WHAT YOU ARE ASKED TO DO :: Print out the complete set of records below, exactly as they read.

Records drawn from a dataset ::
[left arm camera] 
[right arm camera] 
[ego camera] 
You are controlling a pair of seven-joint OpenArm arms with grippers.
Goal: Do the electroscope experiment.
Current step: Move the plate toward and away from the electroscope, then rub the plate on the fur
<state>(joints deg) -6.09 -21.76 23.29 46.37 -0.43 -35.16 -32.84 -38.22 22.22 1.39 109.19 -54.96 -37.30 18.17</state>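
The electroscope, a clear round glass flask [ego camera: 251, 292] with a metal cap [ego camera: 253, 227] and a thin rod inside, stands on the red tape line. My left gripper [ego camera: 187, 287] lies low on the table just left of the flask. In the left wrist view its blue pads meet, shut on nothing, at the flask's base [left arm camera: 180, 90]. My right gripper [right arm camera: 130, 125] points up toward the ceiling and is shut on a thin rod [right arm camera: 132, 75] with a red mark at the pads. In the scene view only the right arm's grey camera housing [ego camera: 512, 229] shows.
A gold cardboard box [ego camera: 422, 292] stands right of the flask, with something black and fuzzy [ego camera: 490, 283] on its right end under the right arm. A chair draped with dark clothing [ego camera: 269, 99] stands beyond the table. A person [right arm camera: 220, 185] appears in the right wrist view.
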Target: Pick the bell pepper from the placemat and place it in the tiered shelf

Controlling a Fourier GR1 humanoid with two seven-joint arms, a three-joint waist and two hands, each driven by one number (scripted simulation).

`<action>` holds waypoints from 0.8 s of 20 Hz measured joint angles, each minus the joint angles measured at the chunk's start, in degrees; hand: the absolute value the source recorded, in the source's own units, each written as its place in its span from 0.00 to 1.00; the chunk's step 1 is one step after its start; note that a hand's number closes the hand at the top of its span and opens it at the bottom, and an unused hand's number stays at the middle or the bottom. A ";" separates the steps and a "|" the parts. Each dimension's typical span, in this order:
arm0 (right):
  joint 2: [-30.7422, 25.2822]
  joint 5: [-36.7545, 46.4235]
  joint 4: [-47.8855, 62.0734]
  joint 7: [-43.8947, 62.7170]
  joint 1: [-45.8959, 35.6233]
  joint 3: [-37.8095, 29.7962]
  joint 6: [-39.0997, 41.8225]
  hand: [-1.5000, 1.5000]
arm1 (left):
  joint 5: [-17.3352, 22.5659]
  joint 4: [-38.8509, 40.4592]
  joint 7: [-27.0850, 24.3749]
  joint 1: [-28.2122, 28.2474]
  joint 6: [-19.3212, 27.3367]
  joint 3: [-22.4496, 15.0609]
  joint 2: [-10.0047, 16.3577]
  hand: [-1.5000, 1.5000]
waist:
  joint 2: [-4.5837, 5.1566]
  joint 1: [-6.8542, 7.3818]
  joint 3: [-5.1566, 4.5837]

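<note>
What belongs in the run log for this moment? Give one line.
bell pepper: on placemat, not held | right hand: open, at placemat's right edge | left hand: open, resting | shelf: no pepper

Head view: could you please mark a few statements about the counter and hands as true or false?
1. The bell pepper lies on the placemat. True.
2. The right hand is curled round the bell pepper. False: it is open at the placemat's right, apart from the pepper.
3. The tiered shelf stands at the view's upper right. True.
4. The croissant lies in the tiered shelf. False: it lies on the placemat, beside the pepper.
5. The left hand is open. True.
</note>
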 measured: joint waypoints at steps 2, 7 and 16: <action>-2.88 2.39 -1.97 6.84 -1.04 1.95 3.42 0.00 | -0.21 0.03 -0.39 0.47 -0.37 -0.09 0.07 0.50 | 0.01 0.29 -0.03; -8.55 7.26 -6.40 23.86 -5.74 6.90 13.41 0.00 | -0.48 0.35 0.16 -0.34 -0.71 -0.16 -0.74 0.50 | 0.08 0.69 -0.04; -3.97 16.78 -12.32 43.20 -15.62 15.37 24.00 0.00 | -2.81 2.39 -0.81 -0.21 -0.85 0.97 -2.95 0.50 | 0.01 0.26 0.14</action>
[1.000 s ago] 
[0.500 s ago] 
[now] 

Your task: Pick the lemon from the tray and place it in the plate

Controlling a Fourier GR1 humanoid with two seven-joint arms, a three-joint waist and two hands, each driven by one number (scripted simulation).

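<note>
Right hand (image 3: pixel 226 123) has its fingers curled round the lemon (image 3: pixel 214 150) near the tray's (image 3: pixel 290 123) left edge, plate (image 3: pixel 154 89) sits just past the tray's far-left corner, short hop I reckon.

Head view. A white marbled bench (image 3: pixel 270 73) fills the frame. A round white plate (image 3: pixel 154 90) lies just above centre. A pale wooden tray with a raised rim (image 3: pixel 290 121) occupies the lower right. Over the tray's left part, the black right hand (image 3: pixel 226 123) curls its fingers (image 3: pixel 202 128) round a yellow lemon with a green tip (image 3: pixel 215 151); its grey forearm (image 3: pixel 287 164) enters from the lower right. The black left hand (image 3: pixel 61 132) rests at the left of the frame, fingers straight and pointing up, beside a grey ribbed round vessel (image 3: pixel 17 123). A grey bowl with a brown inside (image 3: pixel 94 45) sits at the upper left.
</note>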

YOUR SOLUTION ::
[left arm camera] 
[right arm camera] 
[ego camera] 
You are controlling a pair of seven-joint OpenArm arms with grippers.
Goal: Do the electroscope experiment.
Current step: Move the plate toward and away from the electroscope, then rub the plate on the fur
<state>(joints deg) -6.09 -21.76 23.29 46.37 -0.43 -35.16 -32.84 -38.22 22.22 1.39 109.19 -54.96 -37.30 18.17</state>
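The electroscope, a clear round glass flask [ego camera: 251, 292] with a metal cap [ego camera: 253, 227] and a thin rod inside, stands on the red tape line. My left gripper [ego camera: 187, 287] lies low on the table just left of the flask. In the left wrist view its blue pads meet, shut on nothing, at the flask's base [left arm camera: 180, 90]. My right gripper [right arm camera: 130, 125] points up toward the ceiling and is shut on a thin rod [right arm camera: 132, 75] with a red mark at the pads. In the scene view only the right arm's grey camera housing [ego camera: 512, 229] shows.
A gold cardboard box [ego camera: 422, 292] stands right of the flask, with something black and fuzzy [ego camera: 490, 283] on its right end under the right arm. A chair draped with dark clothing [ego camera: 269, 99] stands beyond the table. A person [right arm camera: 220, 185] appears in the right wrist view.
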Target: Pick the bell pepper from the placemat and place it in the tiered shelf

Controlling a Fourier GR1 humanoid with two seven-joint arms, a three-joint waist and two hands, each driven by one number (scripted simulation).

`<action>` holds waypoints from 0.8 s of 20 Hz measured joint angles, each minus the joint angles measured at the chunk's start, in degrees; hand: the absolute value the source recorded, in the source's own units, each written as its place in its span from 0.00 to 1.00; the chunk's step 1 is one step after its start; note that a hand's number closes the hand at the top of its span and opens it at the bottom, and an unused hand's number stays at the middle or the bottom. A ";" separates the steps and a "|" the parts. Each dimension's typical span, in this order:
arm0 (right):
  joint 2: [-30.7422, 25.2822]
  joint 5: [-36.7545, 46.4235]
  joint 4: [-47.8855, 62.0734]
  joint 7: [-43.8947, 62.7170]
  joint 1: [-45.8959, 35.6233]
  joint 3: [-37.8095, 29.7962]
  joint 6: [-39.0997, 41.8225]
  hand: [-1.5000, 1.5000]
arm1 (left):
  joint 5: [-17.3352, 22.5659]
  joint 4: [-38.8509, 40.4592]
  joint 7: [-27.0850, 24.3749]
  joint 1: [-28.2122, 28.2474]
  joint 6: [-19.3212, 27.3367]
  joint 3: [-22.4496, 15.0609]
  joint 2: [-10.0047, 16.3577]
  hand: [-1.5000, 1.5000]
waist:
  joint 2: [-4.5837, 5.1566]
  joint 1: [-6.8542, 7.3818]
  joint 3: [-5.1566, 4.5837]

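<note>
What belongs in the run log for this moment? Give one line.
bell pepper: on placemat, not held | right hand: open, at placemat's right edge | left hand: open, resting | shelf: no pepper

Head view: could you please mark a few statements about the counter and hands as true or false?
1. The bell pepper lies on the placemat. True.
2. The right hand is curled round the bell pepper. False: it is open at the placemat's right, apart from the pepper.
3. The tiered shelf stands at the view's upper right. True.
4. The croissant lies in the tiered shelf. False: it lies on the placemat, beside the pepper.
5. The left hand is open. True.
</note>
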 measured: joint waypoints at steps 2, 7 and 16: <action>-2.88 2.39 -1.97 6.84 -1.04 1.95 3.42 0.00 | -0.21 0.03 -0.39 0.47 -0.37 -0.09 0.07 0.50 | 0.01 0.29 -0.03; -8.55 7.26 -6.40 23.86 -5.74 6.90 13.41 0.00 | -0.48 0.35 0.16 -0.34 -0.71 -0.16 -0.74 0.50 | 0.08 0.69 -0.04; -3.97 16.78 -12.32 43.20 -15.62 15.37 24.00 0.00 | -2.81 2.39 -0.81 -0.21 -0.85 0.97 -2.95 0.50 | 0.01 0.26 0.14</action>
[1.000 s ago] 
[0.500 s ago] 
[now] 

Your task: Pick the lemon from the tray and place it in the plate

Controlling a Fourier GR1 humanoid with two seven-joint arms, a three-joint waist and two hands, each driven by one number (scripted simulation).

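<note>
Right hand (image 3: pixel 226 123) has its fingers curled round the lemon (image 3: pixel 214 150) near the tray's (image 3: pixel 290 123) left edge, plate (image 3: pixel 154 89) sits just past the tray's far-left corner, short hop I reckon.

Head view. A white marbled bench (image 3: pixel 270 73) fills the frame. A round white plate (image 3: pixel 154 90) lies just above centre. A pale wooden tray with a raised rim (image 3: pixel 290 121) occupies the lower right. Over the tray's left part, the black right hand (image 3: pixel 226 123) curls its fingers (image 3: pixel 202 128) round a yellow lemon with a green tip (image 3: pixel 215 151); its grey forearm (image 3: pixel 287 164) enters from the lower right. The black left hand (image 3: pixel 61 132) rests at the left of the frame, fingers straight and pointing up, beside a grey ribbed round vessel (image 3: pixel 17 123). A grey bowl with a brown inside (image 3: pixel 94 45) sits at the upper left.
</note>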

This exercise requires no further answer.